I'm guessing the problem here is my regex as I don't fully understand how to use them, and I am not sure if I'm using it correctly.
So what would be the correct regex to use?
You don't want preg_split, you want preg_match_all:
$str = 'ABCDE1234ABCD1234ABCDEF1234';
preg_match_all('/[a-z]+[0-9]{4}/i', $str, $matches);
var_dump($matches);
Output:
array(1) {
[0]=>
array(3) {
[0]=>
string(9) "ABCDE1234"
[1]=>
string(8) "ABCD1234"
[2]=>
string(10) "ABCDEF1234"
}
}
PHP uses PCRE-style regexes which let you do lookbehinds. You can use this to see if there are 4 digits "behind" you. Combine that with a lookahead to see if there's a letter ahead of you, and you get this:
(?<=\d{4})(?=[a-z])
Notice the dotted lines on the Debuggex Demo page. Those are the points you want to split on.
In PHP this would be:
var_dump(preg_split('/(?<=\d{4})(?=[a-z])/i', 'ABCDE1234ABCD1234ABCDEF1234'));
Use the principle of contrast:
\D+\d{4}
# requires at least one non digit
# followed by exactly four digits
See a demo on regex101.com.
In PHP this would be:
<?php
$string = 'ABCDE1234ABCD1234ABCDEF1234';
$regex = '~\D+\d{4}~';
preg_match_all($regex, $string, $matches);
?>
See a demo on ideone.com.
I'm no good at regex so here is the road less traveled:
<?php
$s = 'ABCDE1234ABCD1234ABCDEF1234';
$nums = range(0,9);
$num_hit = 0;
$i = 0;
$arr = array();
foreach(str_split($s) as $v)
{
if(isset($nums[$v]))
{
++$num_hit;
}
if(!isset($arr[$i]))
{
$arr[$i] = '';
}
$arr[$i].= $v;
if($num_hit === 4)
{
++$i;
$num_hit = 0;
}
}
print_r($arr);
First, why is your attempted pattern not delivering the desired output? Because the $ anchor tells the function to explode the string by using the final four numbers as the "delimiter" (characters that should be consuming while dividing the string into separate parts).
Your result:
array (
0 => 'ABCDE1234ABCD1234ABCDEF', // an element of characters before the last four digits
1 => '', // an empty element containing the non-existent characters after the four digits
)
In plain English, to fix your pattern, you must:
Not consume any characters while exploding and
Ensure that no empty elements are generated.

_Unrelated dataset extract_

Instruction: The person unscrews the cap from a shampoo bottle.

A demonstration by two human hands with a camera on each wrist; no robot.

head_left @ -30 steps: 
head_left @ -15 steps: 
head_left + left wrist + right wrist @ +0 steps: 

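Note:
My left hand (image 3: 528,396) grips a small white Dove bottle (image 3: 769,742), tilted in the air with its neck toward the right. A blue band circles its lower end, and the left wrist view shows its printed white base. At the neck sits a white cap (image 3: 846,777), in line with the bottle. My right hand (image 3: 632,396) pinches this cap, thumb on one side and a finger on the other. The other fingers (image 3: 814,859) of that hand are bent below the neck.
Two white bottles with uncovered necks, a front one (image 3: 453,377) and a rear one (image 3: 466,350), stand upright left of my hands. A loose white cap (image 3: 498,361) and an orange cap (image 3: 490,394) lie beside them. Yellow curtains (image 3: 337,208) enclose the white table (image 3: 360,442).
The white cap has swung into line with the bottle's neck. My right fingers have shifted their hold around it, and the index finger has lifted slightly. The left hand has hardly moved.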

My snippet is at the bottom of this post.
Second, there seems to be some debate about what regex function to use (or even if regex is a preferrable tool).

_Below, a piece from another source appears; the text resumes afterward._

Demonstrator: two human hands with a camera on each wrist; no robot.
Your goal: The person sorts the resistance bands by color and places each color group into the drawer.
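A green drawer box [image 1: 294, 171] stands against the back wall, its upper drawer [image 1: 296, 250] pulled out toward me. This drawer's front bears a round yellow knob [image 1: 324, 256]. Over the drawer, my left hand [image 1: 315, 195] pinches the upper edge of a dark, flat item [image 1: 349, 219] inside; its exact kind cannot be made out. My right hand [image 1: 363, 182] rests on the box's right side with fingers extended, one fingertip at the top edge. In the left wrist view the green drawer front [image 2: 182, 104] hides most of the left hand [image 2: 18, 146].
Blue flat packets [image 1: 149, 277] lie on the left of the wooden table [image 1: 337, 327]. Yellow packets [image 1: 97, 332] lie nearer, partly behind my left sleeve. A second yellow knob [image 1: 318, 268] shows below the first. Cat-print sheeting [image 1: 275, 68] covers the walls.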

My stance is that using a non-regex method will require a long-winded block of lines which will be equally if not more difficult to read than a regex pattern. Using regex affords you to generate your result in one-line and not in an unsightly fashion. So let's dispose of iterated sets of conditions for this task.
Now the critical concern is whether this task is simply "extracting" data from a consistent and valid string (case "A"), or if it is "validating AND extracting" data from a string (case"B") because the input cannot be 100 trusted to be consistent/correct.
In case A, you needn't concern yourself with producing valid elements in the output, so preg_split() or preg_match_all() are good candidates.
In case B, preg_split() would not be advisable, because it only hunts for delimiting substrings -- it remains ignorant of all other characters in the string.
Assuming this task is case A, then a decision is still pending about the better function to call. Well, both functions generate an array, but preg_match_all() creates a multidimensional array while you desire a flat array (like preg_split() provides). This means you would need to add a new variable to the global scope ($matches) and append [0] to the array to access the desired fullstring matches. To someone who doesn't understand regex patterns, this may border on the bad practice of using "magic numbers".
For me, I strive to code for Directness and Accuracy, then Efficiency, then Brevity and Clarity. Since you're not likely to notice any performance drops while performing such a small operation, efficiency isn't terribly important. I just want to make some comparisons to highlight the cost of a pattern that leverages only look-arounds or a pattern that misses an oportunity to greedily match predictable characters.
/(?<=\d{4})(?=[a-z])/i 79 steps (Demo)
~\d{4}\K~ 25 steps (Demo)
/[a-z]+[0-9]{4}\K/i 13 steps (Demo)
~\D+[0-9]{4}\K~ 13 steps (Demo)
~\D+\d{4}\K~ 13 steps (Demo)
FYI, \K is a metacharacter that means "restart the fullstring match", in other words "forget/release all previously matched characters up to this point". This effectively ensures that no characters are lost while spitting.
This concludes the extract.